The owner of the former Federal Reserve Bank of San Francisco on the 1000 block of Second Avenue plans to turn the building into an office complex, four years after the federal government shot down plans to redevelop the facility into a comprehensive services center for people experiencing homelessness.
According to an application to the Seattle Department of Construction and Inspections, Martin Selig Real Estate, the company that bought the property in 2015, will build an additional seven stories on top of the existing four. The company is already in discussions with potential tenants.
The building has been empty since 2008, and its final dispensation left some involved in the homeless services proposal — of which Real Change was a part — with a bitter taste in their mouths.
“Those of us that worked like crazy to secure the publicly owned building for the benefit of people who are homeless and our city for 50 to 100 years cannot help but feel deep cynicism when we walk past that block,” said Alison Eisinger, executive director of the Seattle King County Coalition on Homelessness, one of the players in the redevelopment of the building.
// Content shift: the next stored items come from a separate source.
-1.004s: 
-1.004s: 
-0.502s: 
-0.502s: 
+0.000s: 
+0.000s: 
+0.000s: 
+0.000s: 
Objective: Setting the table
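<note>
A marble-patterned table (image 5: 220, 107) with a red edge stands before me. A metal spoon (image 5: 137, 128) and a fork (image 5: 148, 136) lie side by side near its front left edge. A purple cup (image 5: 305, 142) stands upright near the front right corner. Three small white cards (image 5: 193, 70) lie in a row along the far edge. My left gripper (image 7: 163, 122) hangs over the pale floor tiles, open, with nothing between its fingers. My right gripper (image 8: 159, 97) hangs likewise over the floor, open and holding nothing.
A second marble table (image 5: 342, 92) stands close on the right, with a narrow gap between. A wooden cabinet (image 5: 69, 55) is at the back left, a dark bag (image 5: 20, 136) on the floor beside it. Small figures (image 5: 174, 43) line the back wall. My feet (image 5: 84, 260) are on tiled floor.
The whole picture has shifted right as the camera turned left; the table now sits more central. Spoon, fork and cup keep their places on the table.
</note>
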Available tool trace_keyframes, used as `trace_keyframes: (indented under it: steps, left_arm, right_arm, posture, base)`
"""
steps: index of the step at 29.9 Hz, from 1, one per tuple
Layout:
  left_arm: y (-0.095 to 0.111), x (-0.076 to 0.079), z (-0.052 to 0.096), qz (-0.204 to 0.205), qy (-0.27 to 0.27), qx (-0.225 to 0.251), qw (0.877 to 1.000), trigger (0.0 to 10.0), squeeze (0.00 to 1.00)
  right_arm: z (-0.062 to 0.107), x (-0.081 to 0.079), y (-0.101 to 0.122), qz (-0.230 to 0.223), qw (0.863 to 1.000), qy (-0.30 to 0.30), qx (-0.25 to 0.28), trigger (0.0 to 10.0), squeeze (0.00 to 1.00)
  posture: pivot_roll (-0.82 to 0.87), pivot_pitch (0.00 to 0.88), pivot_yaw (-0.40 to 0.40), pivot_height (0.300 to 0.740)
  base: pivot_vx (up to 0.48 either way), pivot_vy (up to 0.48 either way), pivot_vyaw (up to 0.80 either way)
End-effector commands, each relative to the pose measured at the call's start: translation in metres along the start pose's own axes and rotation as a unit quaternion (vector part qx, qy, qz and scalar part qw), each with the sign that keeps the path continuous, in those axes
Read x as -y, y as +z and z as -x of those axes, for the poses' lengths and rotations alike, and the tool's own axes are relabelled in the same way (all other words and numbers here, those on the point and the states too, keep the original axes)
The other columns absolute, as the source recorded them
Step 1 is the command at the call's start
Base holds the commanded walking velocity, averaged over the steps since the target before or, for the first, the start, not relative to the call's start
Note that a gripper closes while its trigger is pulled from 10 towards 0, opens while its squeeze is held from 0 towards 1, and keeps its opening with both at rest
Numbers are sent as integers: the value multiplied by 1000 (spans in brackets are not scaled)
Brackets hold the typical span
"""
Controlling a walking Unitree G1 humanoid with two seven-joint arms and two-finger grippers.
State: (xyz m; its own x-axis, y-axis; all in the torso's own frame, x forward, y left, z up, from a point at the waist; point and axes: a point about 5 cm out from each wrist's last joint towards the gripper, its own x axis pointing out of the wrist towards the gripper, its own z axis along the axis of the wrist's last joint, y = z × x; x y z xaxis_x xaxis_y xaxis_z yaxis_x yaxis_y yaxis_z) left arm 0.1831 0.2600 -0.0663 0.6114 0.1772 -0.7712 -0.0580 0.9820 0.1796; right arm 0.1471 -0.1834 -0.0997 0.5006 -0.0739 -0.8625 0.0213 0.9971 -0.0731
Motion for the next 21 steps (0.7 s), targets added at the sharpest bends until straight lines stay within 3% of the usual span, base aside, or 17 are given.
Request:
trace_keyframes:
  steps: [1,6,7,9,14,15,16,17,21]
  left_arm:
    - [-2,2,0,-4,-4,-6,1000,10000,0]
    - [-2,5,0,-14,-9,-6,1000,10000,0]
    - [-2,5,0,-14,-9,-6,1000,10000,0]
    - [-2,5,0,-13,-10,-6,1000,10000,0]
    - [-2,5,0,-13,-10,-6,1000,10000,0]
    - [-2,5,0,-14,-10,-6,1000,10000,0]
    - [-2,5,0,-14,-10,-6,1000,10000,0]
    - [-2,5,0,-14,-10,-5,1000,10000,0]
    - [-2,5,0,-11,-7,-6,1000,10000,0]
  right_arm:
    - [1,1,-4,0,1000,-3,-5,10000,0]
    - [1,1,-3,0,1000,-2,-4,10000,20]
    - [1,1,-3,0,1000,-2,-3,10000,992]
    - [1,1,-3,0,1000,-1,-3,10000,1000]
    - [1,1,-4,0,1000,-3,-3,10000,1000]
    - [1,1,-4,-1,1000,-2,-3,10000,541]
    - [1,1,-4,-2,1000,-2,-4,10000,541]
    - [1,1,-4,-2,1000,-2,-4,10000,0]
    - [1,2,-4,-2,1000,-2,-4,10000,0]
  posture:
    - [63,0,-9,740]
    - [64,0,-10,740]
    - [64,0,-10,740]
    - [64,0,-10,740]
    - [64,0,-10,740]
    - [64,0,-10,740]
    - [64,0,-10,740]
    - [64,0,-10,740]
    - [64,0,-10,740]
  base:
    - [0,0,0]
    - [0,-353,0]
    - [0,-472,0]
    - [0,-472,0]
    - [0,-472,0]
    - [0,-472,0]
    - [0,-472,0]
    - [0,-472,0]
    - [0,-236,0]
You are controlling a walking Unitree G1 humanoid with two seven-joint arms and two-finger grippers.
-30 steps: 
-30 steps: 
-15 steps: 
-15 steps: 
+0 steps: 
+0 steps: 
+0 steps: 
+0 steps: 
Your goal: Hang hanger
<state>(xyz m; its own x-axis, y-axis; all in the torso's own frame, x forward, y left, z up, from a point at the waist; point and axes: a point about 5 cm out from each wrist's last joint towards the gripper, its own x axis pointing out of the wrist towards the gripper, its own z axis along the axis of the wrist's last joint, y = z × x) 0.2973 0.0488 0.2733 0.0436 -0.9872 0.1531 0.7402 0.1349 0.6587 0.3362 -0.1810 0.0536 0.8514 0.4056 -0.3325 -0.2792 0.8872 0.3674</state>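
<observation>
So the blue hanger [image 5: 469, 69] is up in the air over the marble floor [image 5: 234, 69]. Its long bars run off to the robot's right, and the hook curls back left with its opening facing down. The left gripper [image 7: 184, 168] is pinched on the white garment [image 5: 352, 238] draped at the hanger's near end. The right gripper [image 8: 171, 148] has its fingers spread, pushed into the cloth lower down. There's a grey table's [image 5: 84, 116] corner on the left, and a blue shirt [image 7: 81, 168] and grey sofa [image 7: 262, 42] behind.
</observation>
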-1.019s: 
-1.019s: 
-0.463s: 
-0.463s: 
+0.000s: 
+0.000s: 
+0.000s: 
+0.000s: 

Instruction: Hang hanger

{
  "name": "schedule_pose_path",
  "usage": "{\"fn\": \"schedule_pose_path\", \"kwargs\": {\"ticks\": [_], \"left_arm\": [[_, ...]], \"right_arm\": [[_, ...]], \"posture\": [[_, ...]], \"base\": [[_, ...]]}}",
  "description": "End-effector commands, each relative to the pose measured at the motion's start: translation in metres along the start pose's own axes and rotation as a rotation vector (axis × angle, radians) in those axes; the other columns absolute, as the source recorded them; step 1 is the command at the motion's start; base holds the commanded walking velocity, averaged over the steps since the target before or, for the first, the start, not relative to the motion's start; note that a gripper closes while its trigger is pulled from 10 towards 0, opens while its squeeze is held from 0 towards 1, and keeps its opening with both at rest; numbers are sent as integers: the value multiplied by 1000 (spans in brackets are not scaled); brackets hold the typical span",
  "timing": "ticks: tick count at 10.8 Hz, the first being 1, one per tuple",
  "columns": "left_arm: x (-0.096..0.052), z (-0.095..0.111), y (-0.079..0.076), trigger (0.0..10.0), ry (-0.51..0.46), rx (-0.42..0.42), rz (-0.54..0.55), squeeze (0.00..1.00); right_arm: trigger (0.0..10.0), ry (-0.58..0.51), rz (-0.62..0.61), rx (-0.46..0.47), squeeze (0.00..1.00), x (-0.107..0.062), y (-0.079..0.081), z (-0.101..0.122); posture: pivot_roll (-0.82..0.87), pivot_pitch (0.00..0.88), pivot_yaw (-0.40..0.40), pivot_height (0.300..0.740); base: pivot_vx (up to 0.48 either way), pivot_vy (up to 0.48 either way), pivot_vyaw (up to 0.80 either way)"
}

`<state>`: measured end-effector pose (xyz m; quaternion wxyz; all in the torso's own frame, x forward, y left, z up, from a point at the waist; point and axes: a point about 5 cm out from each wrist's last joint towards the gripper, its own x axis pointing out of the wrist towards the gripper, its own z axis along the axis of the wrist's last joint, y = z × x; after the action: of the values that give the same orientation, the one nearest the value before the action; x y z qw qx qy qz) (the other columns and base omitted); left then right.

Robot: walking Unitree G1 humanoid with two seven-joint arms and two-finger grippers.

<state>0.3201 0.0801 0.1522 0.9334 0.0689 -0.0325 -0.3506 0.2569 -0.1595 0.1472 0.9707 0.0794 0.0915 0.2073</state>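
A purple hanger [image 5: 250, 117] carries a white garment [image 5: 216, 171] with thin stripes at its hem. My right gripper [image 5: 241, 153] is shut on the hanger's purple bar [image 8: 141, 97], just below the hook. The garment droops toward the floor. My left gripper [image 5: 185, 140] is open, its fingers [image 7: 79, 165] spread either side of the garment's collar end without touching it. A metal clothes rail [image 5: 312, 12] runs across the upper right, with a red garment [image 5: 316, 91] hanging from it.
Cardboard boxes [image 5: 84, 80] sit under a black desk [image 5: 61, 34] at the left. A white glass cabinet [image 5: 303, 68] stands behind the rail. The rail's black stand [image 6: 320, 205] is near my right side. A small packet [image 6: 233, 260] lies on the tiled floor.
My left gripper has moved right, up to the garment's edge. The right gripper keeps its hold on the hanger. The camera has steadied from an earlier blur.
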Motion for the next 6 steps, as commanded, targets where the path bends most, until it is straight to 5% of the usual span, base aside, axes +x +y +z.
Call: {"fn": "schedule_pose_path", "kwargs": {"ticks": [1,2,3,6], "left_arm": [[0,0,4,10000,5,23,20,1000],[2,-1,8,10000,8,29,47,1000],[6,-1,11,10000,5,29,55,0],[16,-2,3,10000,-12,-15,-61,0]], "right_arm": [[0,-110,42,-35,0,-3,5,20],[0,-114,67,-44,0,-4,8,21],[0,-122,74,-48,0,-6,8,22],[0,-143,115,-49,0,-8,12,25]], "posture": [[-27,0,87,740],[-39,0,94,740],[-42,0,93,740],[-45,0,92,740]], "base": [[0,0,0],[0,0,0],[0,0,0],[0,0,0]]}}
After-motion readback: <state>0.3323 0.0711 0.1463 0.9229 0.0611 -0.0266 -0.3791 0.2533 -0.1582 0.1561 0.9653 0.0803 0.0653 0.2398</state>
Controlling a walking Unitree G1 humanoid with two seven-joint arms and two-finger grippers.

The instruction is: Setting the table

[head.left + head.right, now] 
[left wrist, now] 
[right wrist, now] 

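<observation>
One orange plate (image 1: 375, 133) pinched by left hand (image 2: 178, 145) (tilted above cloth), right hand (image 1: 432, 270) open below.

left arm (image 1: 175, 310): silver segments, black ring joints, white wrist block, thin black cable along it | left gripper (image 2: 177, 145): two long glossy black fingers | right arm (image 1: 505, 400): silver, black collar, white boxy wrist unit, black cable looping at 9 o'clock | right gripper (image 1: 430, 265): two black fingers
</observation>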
The building was originally made available to nonprofit organizations through a little-discussed provision of the McKinney Vento Act. Under Title V of the act, surplus government property must be offered to nonprofits and agencies that provide services to people experiencing homelessness.
A coalition, convened by the Seattle/King County Coalition on Homelessness, entered an application to convert it into a full-service, 24-hour homeless shelter with a mail stop, bank and resources necessary to secure an exit from homelessness. They even had plans to turn a former vault into a bed-bug decimation zone.
The law doesn’t specify the circumstances under which the government can accept or deny agencies, however. The local application ultimately failed because the coalition could not convince the Government Services Administration (GSA), which held the building, that it had sufficient financial support.
Instead, the GSA sold the building two years later to a private developer, Martin Selig Real Estate, for $16 million, cash. According to the King County Assessor’s Office, the land value of the site was appraised at $20 million that year.
The outcome flagged problems with the Title V law that the National Law Center on Homelessness & Poverty (NLCHP) aimed to fix with one of the first updates since Title V was enacted in 1987, said Tristia Bauman, senior attorney with the center.
The center recently published an explainer for the law to update groups that might want to apply for a property.
“We wanted to, one, inform people about the changes to the federal law and, two, take these changes that we really see as improvements to the Title V program and have that serve as an opportunity to do some much-needed outreach about Title V,” Bauman said. “It’s not a program that is widely known.”
That lack of name recognition was a major concern — the government has not done enough to promote the program, Bauman said. Over 30 years, it’s been used to transfer 500 properties that serve roughly 2 million people each year, according to the NLCHP. While significant, the total pales in comparison to the amount of need and ability — the federal government puts thousands of properties up for transfer each year.
Another issue was the timeline of the application process. Under previous law, the government had to advertise the property in the federal register and keep it available for 30 days. Nonprofits would then have to scramble to put together a program and operations funding, completing a package within 60 days after signaling their interest.
The 2016 update to the law shortened the window to get a package in to 30 days, but bifurcated the process. That means that a nonprofit could submit a programming proposal independent of funding. The dual track makes it easier to get through the process, perhaps even enough to have saved the local proposal for the former bank, Bauman said.
“It’s hard to say under this new scheme whether the same application would have been approved,” Bauman said. “It seemed, from our perspective, a good plan.”